Prompt
From the top of the records below, return each line exactly, ending with the line that contains "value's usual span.".

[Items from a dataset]
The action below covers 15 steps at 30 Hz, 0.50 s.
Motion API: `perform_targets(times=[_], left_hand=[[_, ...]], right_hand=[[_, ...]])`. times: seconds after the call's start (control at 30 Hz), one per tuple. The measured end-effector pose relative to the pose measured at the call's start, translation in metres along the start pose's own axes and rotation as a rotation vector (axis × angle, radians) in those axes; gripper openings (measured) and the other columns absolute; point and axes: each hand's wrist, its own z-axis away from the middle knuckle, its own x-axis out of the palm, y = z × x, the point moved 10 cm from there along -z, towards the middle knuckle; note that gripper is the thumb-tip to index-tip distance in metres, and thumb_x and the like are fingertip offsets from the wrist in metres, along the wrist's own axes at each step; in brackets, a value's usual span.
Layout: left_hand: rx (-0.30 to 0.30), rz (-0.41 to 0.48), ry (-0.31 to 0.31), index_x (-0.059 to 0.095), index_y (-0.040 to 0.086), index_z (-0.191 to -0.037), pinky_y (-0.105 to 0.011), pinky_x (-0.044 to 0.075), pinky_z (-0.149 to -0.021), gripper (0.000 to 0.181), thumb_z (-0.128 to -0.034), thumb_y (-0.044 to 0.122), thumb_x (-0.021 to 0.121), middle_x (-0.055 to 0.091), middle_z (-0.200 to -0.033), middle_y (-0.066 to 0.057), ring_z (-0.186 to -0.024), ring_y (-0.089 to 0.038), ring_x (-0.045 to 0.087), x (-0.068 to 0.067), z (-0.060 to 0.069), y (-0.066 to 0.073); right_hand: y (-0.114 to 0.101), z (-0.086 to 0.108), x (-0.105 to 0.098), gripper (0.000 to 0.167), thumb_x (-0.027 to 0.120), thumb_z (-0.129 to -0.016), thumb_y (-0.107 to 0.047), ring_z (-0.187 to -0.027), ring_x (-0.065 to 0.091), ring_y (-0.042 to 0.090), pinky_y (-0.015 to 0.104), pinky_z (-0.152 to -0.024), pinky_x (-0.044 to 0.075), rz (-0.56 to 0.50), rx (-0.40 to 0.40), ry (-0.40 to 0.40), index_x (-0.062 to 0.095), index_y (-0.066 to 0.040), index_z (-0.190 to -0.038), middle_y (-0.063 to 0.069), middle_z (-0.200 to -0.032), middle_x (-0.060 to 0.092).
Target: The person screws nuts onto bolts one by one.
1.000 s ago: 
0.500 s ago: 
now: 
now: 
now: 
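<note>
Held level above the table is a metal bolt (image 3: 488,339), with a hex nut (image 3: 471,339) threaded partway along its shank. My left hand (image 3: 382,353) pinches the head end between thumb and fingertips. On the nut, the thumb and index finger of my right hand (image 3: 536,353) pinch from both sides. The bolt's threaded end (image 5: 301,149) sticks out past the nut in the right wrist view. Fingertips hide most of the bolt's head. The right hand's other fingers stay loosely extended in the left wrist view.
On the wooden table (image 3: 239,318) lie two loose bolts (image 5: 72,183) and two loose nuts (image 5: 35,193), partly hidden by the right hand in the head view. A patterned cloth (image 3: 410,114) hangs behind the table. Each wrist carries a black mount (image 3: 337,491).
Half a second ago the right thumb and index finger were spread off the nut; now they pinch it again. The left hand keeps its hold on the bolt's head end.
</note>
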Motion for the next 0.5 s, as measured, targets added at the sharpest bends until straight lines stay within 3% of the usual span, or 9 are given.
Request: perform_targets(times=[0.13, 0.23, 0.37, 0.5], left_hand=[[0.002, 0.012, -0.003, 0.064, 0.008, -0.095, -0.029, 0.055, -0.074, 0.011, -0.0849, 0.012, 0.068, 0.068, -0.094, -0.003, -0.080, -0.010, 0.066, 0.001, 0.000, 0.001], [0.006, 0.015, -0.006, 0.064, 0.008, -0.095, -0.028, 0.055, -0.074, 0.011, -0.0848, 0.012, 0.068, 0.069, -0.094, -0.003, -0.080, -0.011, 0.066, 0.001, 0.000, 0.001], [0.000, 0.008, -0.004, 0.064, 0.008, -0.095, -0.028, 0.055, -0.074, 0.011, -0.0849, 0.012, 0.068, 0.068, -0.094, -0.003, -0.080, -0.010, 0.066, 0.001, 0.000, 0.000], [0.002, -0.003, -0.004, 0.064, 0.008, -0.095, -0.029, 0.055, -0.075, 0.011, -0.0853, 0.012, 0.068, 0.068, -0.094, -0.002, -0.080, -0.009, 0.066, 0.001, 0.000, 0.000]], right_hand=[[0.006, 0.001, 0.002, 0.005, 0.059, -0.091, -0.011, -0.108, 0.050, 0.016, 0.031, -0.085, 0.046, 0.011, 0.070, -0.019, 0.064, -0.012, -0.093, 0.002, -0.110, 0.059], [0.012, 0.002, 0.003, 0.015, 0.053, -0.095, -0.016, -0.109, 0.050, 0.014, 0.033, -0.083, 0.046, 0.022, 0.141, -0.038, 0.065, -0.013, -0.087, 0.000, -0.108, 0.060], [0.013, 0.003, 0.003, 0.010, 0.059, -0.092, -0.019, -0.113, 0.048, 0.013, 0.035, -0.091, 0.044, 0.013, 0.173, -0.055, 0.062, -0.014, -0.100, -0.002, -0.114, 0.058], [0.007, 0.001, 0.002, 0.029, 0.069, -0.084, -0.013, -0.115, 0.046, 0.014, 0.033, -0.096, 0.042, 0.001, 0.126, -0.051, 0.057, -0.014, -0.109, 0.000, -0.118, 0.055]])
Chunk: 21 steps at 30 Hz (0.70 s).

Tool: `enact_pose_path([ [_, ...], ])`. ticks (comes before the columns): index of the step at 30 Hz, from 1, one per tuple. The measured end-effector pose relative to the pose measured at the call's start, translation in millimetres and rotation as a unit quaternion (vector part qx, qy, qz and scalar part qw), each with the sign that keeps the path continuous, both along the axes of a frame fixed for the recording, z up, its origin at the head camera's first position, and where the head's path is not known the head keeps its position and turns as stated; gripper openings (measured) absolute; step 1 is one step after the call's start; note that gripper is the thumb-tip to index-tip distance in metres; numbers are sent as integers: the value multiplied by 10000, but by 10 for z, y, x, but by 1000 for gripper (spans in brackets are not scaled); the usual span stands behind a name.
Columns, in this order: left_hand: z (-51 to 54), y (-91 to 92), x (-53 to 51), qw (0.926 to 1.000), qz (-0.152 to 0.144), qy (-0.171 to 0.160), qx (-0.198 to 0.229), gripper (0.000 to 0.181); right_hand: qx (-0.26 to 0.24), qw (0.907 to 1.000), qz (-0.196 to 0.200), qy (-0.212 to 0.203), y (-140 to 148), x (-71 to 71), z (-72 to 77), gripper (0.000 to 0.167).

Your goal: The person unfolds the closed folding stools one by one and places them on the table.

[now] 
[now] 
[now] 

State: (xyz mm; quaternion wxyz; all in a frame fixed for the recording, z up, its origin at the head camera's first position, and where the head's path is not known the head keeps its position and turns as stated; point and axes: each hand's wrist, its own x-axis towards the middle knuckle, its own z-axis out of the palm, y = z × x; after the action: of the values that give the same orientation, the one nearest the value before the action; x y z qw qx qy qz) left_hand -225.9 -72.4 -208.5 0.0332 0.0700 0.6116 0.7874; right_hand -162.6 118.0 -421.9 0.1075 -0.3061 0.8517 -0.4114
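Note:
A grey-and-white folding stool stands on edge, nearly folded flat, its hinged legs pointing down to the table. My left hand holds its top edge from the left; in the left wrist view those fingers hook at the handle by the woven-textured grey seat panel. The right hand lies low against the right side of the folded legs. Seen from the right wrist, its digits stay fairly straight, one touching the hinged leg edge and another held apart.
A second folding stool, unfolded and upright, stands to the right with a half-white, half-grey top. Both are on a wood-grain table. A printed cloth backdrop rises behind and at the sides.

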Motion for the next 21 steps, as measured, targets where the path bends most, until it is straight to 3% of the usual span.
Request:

Response to this exercise
The action below covers 15 steps at 30 Hz, 0.50 s.
Motion API: `perform_targets(times=[_], left_hand=[[_, ...]], right_hand=[[_, ...]])`. times: seconds after the call's start (control at 30 Hz), one per tuple. The measured end-effector pose relative to the pose measured at the call's start, translation in metres along the start pose's own axes and rotation as a rotation vector (axis × angle, radians) in those axes; gripper openings (measured) and the other columns absolute; point and axes: each hand's wrist, its own z-axis away from the middle knuckle, its own x-axis out of the palm, y = z × x, the point moved 10 cm from there along -z, towards the middle knuckle; note that gripper is the thumb-tip to index-tip distance in metres, and thumb_x and the like are fingertip offsets from the wrist in metres, along the wrist's own axes at each step; in brackets, a value's usual span.

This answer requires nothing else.